Imagine like, (toji, gojo, geto, nanami, the gang from jjk2) meeting a little brat boy (reader) back then only for them to meet again in the present and then find out that the little brat boy (reader) was actually a tomboy when they were younger and is now currently a curvy athletic slim hot woman
FUCK.
(by the way reader was 10 when they met back then and is currently 19 when they meet again)
.。*♡warnings: slight suggestions, reader getting sexualized, gojo being gojo, crack, fluff.
.。*♡: reader would be called by "Mal" short for "Marlena" (you can ignore it if you want)
.。*♡characters: gojo.
.。*♡coming next: Naoya coming next...
.。*♡.。*♡.。*♡.。*♡.。*♡.。*♡.。*♡.。*♡.。*♡.。*♡.。*♡
when gojo was a student at jujutsu high 9 years ago he surely remembered meeting a ten year old boy there, he remembered the boy mentioned his name was Mal'? It was a weird name and a weird quiet kid but gojo brushed it off back then, he mainly focused on annoying the hell outta that kid back then.
Currently Gojo had recently found out through yuji and nobara's gossiping that a new student will be joining jujutsu high, and that student's name just happened to be Mal'. gojo rushed to be the first one to meet the new student, wondering if it really was the same kid from 9 year's ago
"Finally, about time we meet again-"
Gojo suddenly cut himself off as he finally looked up at the new student called Mal'
But..
the person standing there was a woman.
"Hm?....." The lady was staring at him calmly, she looked tall, athletic slim, yet curvy, with short hair reaching her ear. She was wearing a sleeveless turtleneck black sweater with the jujutsu high uniform jacket loosely worn around her shoulder's
"Huh?" Gojo was confused at why the student was a woman and not a boy like he thought "wait, are you the new student?"

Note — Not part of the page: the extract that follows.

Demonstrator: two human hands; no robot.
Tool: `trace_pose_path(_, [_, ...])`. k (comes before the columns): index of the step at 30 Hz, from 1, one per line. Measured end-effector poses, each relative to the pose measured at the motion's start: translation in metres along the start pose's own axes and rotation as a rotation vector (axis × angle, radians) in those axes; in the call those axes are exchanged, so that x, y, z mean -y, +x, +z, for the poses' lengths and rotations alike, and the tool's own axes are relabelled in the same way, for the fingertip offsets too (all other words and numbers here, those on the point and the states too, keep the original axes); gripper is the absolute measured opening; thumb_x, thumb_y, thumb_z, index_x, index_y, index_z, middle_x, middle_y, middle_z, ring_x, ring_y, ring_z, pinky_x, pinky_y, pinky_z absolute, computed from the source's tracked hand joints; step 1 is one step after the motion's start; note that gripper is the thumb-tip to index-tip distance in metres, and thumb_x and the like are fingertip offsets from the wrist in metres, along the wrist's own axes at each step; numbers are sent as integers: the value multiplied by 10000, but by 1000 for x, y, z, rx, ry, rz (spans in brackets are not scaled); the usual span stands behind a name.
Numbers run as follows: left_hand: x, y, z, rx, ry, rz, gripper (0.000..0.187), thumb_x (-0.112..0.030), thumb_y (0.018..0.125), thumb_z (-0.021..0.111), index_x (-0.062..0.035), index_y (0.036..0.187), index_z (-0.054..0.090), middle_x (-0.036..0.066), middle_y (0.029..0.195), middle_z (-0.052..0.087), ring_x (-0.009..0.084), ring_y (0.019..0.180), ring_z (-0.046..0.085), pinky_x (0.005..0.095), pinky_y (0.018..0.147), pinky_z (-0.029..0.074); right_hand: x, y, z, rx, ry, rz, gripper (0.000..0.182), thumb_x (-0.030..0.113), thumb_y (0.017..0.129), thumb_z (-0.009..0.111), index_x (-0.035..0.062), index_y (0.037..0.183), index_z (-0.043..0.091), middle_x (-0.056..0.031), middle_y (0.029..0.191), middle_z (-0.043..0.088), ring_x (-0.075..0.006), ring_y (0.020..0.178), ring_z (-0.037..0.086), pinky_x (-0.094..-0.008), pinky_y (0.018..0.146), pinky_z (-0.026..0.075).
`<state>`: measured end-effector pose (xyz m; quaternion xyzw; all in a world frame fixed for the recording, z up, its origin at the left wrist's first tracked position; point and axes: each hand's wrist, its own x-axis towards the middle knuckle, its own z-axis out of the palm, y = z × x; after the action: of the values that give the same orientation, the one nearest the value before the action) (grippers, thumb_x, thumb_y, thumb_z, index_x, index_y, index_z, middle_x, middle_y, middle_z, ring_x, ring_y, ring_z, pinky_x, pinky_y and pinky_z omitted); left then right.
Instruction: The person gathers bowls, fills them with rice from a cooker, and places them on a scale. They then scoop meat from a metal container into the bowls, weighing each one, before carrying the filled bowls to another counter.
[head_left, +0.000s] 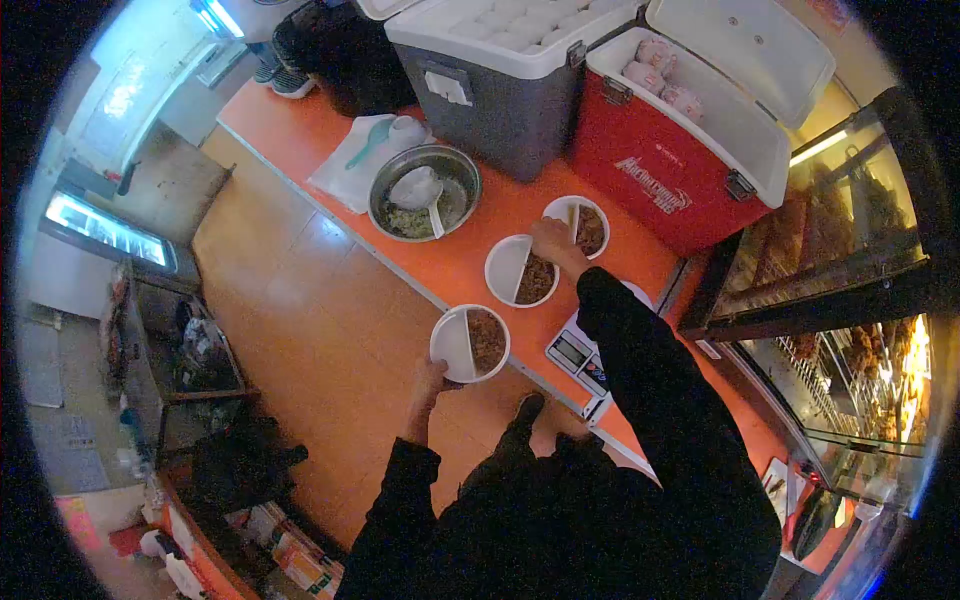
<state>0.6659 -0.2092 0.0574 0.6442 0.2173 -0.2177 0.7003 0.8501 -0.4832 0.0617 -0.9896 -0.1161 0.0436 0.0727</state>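
Observation:
In my left hand (432, 385) is a white round bowl (453, 345) with a divider, its right half filled with brown minced food. It is held by the rim, beyond the table's front edge. My right hand (557, 247) is closed at the near left rim of a far divided bowl (602, 215), which also has brown food on its right side; its fingertips are partly hidden. Just below that hand a middle divided bowl (505, 272) stands on the orange table, with brown food in one half. My right sleeve partly covers a digital scale (576, 352).
A steel bowl (382, 212) of pale green food holds a white ladle (436, 220). Behind stand a grey cooler (500, 105) with white contents and a red cooler (630, 150) with wrapped items. On the right is a lit glass display case (850, 260). The orange table (440, 262) ends at a metal-trimmed edge.

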Motion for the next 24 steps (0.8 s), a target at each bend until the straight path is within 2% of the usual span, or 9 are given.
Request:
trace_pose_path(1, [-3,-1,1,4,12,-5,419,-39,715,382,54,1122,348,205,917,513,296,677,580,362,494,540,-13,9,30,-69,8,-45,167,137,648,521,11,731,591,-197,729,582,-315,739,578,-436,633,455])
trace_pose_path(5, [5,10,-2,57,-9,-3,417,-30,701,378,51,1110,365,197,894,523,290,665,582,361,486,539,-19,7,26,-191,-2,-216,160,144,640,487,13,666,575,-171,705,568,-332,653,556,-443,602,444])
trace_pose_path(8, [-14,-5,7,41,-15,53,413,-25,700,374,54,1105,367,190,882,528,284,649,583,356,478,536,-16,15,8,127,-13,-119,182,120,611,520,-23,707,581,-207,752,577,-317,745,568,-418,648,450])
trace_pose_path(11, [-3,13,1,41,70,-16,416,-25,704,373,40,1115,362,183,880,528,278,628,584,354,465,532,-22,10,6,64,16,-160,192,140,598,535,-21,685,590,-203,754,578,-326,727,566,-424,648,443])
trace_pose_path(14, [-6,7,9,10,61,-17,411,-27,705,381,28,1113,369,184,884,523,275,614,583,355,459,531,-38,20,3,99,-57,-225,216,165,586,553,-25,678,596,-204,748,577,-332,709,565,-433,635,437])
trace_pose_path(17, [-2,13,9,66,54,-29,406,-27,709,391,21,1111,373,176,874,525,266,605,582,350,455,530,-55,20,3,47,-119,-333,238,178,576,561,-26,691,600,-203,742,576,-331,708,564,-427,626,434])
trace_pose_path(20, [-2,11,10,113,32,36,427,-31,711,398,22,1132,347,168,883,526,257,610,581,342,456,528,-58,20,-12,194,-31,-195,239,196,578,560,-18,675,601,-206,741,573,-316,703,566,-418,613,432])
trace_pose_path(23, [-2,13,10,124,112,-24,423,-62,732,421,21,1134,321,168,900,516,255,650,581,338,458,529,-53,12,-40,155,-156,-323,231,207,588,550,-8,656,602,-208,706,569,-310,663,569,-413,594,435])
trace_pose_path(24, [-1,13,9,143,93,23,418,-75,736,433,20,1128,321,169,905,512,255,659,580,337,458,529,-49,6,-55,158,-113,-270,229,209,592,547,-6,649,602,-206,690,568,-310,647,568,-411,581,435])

"Yeah..." She replied calmly as she raised an eyebrow
"...but you're a girl?" He looked at her appearance again, dumbfounded.
"uhh....got a problem with that, pal?..." She tilted her head curiously, not understanding what was up with him.
Gojo realized he probably looked like a complete sexist douchebag, he tried covering it up with flashing a cheeky smile "No, it's just that, uh, I thought you were going to be a boy."
she cracked a laugh "Why would ya' think that?..."
He knew by asking what he was about to ask there will be two outcomes 1 he'll come out as an idiot in front of his new student at their first day, two might be the solution to this problem, so fuck it. "Huh...it's just that... 12 years ago while I was a student I met a kid at jujutsu high called Mal', a weird name I know right, anyway that kid was a boy, and he looked very much like you." Gojo had a somewhat worried look on his face waiting to see her reaction.
"yeah that's me. I remember you albino weirdo...." She just stated out bluntly.
Gojo let out a nervous chuckle when he heard "albino weirdy" but his smile faltered when he heard "remember you." "So you really weren't just a figment of my imagination?" "I have a lot of questions."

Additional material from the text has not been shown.